▸ **Work required**
From the records below, copy every line that contains the word "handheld".

Collected data:
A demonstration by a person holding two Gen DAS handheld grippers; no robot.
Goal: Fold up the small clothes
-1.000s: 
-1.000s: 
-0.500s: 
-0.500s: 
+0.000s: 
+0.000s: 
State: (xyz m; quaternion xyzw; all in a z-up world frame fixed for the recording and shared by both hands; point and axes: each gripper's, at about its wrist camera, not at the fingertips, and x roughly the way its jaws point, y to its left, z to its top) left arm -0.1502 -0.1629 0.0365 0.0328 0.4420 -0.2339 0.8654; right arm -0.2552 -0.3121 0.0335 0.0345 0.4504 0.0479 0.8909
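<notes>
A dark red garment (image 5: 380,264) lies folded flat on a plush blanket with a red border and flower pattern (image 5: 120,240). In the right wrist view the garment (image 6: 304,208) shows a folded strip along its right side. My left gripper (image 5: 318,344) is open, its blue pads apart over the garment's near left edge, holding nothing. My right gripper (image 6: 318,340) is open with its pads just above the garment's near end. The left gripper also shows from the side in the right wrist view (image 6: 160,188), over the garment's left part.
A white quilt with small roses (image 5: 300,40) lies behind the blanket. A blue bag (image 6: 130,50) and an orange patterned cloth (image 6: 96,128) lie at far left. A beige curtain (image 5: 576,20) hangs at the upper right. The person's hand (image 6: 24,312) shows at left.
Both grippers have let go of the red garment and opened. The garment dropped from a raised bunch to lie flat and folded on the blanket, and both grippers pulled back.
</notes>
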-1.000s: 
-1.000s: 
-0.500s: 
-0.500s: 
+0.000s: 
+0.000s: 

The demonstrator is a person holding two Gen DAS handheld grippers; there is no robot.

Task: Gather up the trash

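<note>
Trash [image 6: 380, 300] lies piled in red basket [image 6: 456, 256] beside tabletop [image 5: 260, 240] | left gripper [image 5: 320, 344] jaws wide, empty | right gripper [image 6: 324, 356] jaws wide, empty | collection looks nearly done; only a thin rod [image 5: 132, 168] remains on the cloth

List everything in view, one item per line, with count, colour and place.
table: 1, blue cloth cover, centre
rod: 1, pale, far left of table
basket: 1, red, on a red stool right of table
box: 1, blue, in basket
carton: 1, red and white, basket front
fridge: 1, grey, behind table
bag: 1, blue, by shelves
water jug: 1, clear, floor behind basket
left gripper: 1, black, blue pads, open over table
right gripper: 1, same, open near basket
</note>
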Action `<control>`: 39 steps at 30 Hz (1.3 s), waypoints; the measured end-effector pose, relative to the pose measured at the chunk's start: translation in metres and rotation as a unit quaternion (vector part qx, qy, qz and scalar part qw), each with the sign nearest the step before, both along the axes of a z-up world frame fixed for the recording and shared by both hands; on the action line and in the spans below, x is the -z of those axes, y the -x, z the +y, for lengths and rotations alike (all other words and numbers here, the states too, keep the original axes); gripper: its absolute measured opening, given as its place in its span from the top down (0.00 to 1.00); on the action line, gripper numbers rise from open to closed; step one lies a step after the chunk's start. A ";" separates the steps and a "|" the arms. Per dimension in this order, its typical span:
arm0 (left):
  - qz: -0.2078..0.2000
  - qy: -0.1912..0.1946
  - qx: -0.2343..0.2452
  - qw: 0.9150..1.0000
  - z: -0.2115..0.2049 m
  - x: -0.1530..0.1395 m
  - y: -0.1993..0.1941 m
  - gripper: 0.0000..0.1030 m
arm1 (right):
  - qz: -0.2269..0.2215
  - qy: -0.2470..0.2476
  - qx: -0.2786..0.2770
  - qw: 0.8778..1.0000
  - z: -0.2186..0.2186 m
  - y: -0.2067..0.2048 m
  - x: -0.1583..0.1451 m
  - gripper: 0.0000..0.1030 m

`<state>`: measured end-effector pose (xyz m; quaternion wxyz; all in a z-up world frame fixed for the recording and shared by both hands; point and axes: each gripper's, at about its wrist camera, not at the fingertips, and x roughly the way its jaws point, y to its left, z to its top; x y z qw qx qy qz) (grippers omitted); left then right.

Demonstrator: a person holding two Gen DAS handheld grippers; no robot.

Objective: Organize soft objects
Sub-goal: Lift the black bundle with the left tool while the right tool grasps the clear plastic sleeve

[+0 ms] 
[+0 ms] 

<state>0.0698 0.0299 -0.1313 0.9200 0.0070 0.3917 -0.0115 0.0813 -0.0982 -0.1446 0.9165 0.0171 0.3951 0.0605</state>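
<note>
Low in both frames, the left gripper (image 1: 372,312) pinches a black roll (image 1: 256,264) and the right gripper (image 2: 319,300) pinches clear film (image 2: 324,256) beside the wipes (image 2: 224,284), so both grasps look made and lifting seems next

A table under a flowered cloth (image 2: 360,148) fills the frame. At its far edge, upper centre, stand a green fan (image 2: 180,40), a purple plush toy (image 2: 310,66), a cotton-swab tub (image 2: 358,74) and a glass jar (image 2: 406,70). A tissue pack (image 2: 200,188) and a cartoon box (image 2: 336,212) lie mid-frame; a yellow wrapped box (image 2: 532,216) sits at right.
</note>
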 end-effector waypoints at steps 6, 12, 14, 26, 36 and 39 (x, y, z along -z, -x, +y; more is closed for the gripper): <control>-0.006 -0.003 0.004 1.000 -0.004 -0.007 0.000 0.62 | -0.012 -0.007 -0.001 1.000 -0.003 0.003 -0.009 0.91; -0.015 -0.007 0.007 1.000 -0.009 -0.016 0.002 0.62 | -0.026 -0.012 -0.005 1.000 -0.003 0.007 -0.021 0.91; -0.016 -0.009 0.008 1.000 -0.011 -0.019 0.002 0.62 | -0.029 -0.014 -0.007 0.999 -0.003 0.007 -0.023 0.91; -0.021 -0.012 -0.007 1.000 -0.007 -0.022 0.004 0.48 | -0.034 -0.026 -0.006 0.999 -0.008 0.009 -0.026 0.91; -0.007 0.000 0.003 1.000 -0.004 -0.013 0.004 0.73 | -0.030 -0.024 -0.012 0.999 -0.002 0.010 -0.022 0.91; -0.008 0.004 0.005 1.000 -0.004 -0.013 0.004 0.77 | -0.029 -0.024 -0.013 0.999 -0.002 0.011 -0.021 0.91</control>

▸ **Solution below**
A demonstration by a person holding two Gen DAS handheld grippers; no robot.
The demonstrator is a person holding two Gen DAS handheld grippers; there is no robot.
Demonstrator: a person holding two Gen DAS handheld grippers; no robot.

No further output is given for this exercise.